Your assignment
Copy exactly the stretch of data below from the line with "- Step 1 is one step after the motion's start" through the line with "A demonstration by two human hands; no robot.", including both of those lines.

Records drawn from a dataset
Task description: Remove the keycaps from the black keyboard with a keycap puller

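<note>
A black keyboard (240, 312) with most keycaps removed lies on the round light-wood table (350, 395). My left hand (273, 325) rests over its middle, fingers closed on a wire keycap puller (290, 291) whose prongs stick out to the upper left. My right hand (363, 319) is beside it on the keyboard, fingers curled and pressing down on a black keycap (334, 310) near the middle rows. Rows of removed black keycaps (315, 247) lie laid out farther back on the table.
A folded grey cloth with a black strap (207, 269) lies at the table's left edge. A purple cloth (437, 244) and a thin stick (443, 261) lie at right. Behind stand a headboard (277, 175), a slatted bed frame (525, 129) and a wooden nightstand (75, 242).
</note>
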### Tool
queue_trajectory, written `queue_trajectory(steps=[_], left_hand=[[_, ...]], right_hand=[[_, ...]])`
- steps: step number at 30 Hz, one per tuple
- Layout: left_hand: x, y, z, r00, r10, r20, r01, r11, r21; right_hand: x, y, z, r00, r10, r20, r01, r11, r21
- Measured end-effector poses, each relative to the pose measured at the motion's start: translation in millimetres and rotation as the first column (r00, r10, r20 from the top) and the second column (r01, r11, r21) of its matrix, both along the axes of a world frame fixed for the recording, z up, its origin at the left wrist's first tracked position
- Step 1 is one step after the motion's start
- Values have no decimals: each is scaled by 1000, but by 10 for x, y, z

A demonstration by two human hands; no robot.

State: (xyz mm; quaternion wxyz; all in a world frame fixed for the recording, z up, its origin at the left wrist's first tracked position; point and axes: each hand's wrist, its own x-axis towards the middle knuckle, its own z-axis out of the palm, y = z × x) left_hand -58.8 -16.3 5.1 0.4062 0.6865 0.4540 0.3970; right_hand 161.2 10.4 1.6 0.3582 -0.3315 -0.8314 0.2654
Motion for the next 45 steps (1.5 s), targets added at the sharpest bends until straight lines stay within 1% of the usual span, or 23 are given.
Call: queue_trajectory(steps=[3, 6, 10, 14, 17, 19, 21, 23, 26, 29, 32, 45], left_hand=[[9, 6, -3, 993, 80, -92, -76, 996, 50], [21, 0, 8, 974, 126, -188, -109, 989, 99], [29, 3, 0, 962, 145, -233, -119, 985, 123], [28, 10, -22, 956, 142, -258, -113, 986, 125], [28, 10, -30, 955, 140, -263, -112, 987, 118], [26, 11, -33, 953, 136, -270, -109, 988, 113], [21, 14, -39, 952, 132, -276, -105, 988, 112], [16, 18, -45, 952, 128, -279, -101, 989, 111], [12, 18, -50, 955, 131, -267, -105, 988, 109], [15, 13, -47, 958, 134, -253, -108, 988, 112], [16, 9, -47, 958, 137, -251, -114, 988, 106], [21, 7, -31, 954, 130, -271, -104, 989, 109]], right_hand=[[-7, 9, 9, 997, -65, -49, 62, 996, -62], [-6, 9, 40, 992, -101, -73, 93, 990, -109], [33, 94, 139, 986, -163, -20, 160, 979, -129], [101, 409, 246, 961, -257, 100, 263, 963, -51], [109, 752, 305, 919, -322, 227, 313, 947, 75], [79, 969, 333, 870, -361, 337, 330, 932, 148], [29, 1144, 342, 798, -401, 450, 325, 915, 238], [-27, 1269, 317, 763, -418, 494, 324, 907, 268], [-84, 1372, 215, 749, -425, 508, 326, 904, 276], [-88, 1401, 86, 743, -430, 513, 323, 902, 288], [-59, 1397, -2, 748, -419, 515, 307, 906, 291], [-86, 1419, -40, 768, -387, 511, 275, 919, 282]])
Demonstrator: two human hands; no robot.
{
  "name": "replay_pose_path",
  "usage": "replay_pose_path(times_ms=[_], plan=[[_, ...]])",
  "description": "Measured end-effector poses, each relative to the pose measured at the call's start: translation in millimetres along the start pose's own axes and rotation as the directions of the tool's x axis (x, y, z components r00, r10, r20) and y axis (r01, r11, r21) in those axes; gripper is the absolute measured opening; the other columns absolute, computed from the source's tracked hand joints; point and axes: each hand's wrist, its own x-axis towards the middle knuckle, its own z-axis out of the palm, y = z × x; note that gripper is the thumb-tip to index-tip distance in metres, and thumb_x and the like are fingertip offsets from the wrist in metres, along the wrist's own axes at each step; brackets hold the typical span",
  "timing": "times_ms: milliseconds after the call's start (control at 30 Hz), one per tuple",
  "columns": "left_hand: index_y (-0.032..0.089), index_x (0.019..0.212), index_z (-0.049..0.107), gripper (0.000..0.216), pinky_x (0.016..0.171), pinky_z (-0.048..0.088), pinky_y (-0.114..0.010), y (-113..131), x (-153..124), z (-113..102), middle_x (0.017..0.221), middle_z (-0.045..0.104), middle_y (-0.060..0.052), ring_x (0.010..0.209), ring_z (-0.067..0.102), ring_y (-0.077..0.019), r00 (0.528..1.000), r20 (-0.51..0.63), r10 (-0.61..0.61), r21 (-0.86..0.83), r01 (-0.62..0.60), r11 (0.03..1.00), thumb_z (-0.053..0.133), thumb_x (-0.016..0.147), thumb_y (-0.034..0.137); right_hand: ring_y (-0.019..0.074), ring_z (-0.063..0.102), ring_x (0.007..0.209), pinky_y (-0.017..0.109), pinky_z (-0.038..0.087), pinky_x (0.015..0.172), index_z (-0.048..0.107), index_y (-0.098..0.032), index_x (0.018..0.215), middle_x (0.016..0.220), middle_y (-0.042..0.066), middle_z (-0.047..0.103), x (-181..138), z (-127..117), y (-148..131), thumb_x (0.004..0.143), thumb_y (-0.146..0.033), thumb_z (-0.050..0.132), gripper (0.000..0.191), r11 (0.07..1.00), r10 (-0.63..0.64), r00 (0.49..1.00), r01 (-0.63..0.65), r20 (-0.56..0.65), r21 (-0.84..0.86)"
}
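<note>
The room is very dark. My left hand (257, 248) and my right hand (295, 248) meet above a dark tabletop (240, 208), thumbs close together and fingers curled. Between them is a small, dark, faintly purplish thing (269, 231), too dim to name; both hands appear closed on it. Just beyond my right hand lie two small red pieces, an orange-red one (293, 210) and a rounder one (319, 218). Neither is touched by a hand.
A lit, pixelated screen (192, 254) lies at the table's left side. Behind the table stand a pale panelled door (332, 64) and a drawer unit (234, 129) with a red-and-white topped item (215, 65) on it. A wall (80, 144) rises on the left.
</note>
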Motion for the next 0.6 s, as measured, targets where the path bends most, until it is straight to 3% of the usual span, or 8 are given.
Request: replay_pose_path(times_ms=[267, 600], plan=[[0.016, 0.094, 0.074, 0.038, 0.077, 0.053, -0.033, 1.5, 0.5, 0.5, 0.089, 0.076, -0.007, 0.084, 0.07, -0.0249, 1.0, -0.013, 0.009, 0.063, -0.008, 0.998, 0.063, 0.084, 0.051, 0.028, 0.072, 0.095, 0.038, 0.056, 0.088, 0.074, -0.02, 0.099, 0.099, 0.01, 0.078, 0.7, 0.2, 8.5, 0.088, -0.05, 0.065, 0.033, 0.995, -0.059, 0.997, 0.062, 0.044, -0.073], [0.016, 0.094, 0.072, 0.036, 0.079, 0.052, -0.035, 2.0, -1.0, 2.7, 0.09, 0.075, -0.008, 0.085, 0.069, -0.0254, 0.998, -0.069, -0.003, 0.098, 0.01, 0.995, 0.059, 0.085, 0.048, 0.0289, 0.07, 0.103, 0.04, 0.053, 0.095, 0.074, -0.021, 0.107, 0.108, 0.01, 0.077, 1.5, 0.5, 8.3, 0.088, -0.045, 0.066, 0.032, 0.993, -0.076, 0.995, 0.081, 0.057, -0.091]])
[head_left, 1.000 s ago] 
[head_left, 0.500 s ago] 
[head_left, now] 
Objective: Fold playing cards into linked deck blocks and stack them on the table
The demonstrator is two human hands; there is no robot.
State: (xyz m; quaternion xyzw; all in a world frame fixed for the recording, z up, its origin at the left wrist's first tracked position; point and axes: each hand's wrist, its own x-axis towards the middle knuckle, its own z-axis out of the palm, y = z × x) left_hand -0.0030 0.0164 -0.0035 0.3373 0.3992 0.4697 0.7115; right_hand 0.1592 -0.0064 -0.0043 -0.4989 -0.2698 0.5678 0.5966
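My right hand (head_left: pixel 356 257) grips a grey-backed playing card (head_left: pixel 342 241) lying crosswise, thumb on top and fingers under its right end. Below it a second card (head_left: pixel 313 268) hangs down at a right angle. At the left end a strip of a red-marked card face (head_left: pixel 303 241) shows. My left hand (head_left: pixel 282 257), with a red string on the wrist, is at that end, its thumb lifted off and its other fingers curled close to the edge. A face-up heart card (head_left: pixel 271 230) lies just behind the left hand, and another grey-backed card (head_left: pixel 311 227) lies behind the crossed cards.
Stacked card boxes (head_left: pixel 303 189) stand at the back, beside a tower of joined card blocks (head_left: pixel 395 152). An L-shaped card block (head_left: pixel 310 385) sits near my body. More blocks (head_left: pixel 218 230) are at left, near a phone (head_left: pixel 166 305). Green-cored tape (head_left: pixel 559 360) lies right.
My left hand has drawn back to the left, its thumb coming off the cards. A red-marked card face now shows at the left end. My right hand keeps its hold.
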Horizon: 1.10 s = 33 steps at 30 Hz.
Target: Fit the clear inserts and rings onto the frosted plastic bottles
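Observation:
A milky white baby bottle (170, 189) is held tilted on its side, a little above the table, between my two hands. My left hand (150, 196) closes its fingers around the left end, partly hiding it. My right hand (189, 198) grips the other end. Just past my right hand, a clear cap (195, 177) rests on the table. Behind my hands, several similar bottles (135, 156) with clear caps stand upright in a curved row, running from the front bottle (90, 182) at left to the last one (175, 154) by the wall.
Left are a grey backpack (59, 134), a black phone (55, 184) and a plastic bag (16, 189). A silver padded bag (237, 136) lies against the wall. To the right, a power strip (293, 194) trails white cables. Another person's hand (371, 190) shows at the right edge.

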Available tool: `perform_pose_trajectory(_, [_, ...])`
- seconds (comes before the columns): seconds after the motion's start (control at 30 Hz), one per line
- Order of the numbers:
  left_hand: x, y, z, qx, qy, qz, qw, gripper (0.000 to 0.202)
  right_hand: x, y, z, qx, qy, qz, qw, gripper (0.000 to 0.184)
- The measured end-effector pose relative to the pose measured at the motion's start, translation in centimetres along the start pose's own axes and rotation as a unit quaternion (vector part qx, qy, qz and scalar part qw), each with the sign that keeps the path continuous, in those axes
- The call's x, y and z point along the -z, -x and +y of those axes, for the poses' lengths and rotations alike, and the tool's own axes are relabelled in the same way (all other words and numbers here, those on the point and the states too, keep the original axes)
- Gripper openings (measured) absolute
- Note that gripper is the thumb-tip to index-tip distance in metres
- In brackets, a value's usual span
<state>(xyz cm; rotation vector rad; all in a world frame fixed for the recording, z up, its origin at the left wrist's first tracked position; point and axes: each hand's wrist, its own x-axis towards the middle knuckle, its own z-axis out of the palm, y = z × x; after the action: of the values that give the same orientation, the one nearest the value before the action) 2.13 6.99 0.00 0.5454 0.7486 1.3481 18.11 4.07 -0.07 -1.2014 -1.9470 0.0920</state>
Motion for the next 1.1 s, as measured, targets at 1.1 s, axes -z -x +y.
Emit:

Response to the exercise
- Step 1 is one step after the motion's start
- Values have no decimals: each is scaled by 1000, but by 10 for x, y, z

A demonstration by two human hands; no robot.

There is nothing further in this answer.